The idea of watching his lifeless digits drop to the floor made Tan's stomach convulse, and he flexed his fingers involuntarily at the thought of it. The city at the heart of the desert seemed innocuous enough from the outside, but on the inside its law enforcement had become notoriously unforgiving of late.

And with justifiable reason, now that he'd heard the news. The invasion of blood-thirsty ghûls breaching the citadel had shaken the population more so than usual, and he felt Farba's collective nervousness seeping into his skin like a toxin. It meant that committing a crime in Farba'al Mar would be bold, foolish, but he saw no viable alternative, as much as he'd rather drink sour milk than return here...

Or so he'd half-joked. Of all the cities on the continent, why did it have to be this one after everything he'd done?

It was for Shara, the woman he loved from a distance, so shaken with tears as she begged him that he'd obliged her biggest request yet. If only he could learn to say no to a pretty face he might not be back here at all, cornered in a city where all eyes were on him - and one where he may never show his face again for fear of execution. It was no small task, he had warned her, but she'd only pleaded him harder.

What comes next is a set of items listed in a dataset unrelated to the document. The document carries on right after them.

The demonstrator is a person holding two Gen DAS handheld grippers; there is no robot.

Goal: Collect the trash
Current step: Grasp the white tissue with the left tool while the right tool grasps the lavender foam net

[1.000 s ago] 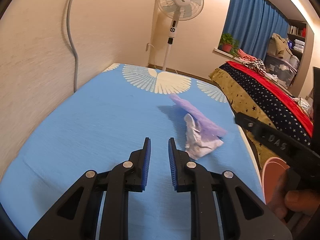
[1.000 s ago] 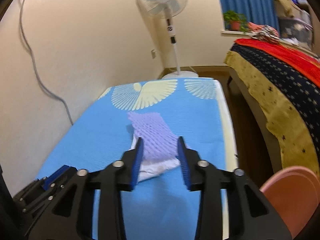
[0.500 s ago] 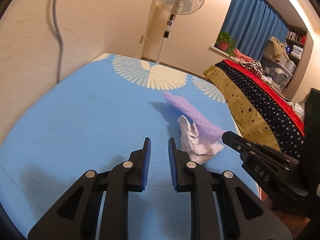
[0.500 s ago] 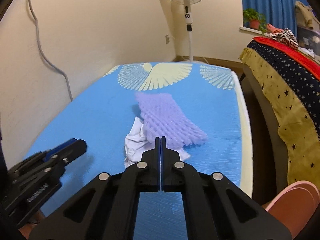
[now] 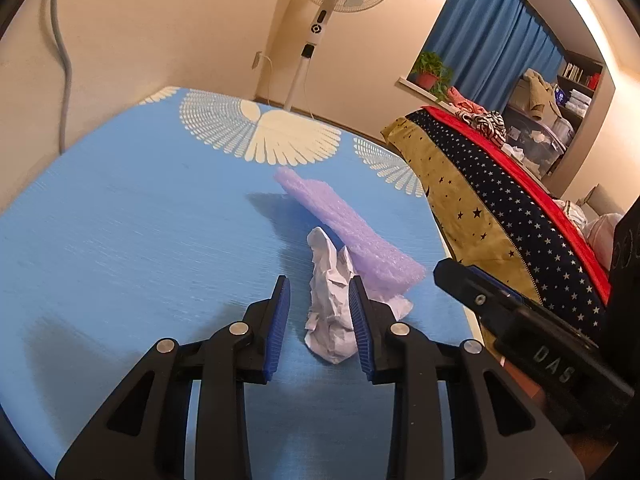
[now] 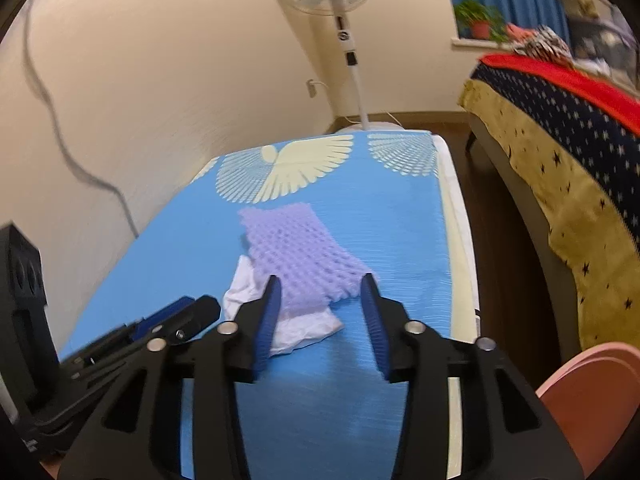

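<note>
While foam net [image 6: 301, 257] hides crumpled paper [image 6: 245, 293], tools seemingly gape.

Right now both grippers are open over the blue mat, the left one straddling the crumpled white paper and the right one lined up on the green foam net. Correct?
Almost. The foam net is purple, not green, as the right wrist view shows. The rest holds: the left gripper stands open around the crumpled white paper, and the right gripper is open over the blue mat.

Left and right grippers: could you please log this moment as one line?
left gripper open around crumpled paper | right gripper open at purple foam net
</note>
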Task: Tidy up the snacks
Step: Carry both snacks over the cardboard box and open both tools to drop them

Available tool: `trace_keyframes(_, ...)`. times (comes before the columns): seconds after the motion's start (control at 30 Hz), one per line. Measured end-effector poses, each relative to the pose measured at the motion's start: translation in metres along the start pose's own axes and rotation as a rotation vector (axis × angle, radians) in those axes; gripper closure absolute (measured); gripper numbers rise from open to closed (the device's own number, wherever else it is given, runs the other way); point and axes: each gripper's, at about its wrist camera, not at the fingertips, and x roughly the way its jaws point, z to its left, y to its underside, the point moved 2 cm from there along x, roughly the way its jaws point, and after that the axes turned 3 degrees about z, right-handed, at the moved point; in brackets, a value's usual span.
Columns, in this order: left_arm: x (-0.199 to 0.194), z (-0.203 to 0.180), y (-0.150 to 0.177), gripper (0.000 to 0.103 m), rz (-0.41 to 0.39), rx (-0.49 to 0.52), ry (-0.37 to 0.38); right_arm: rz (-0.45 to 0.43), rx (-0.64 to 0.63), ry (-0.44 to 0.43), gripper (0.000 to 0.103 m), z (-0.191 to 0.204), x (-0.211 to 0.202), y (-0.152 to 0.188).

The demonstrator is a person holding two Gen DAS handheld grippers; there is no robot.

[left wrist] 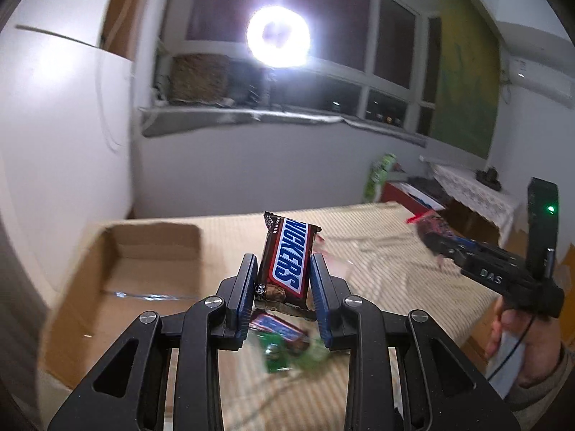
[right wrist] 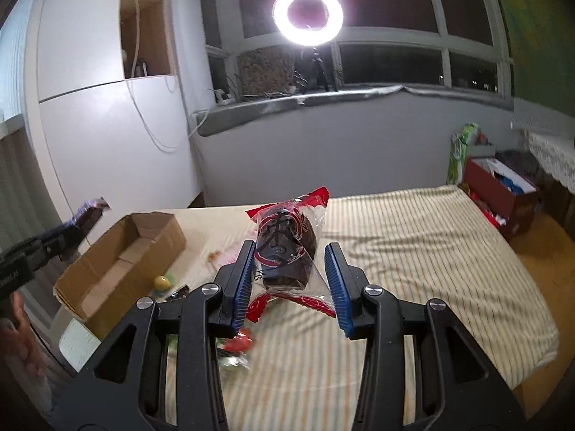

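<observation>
left hand-held gripper point(left wrist: 284, 276) clamps snickers bar point(left wrist: 285, 264).

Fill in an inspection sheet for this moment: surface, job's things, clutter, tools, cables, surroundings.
Surface: striped bedcover.
Job's things: Snickers bar and a clear-wrapped dark cake, both held aloft; open cardboard box, nothing seen inside.
Clutter: loose snacks on the cover.
Tools: left tool shut on the bar; right tool pinching the cake's wrapper.
Cables: white cord on the wall.
Surroundings: ring light, dark window, red box.
</observation>
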Motion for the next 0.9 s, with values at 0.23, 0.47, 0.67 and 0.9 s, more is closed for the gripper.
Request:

He elbowed Shara from the forefront of his mind and concentrated on the task she'd entrusted him, letting the current of people sweep him into the heart of the market. The canopies wove a maze of narrow avenues, filtering the public through only four abreast at an infuriatingly slow pace.

Hundreds of dark eyes searched his bright blue ones, glancing at his stolen red silks with misgiving.

"Quit staring," he growled in his own tongue. He yanked the excess material of his headscarf over his eyes a little more.

Though Tan's own tribe considered his stature average, he barely levelled with the chins of the Farban women, and the men dwarfed him at near seven feet. Their faces were dark and solemn and beautiful, and both sexes wore their hair in braids, hanging from beneath exorbitant headdresses. They gazed down on his child-like face in equal parts uncertainty and fascination; quite likely they'd never seen an Almysi tribesman in the flesh before.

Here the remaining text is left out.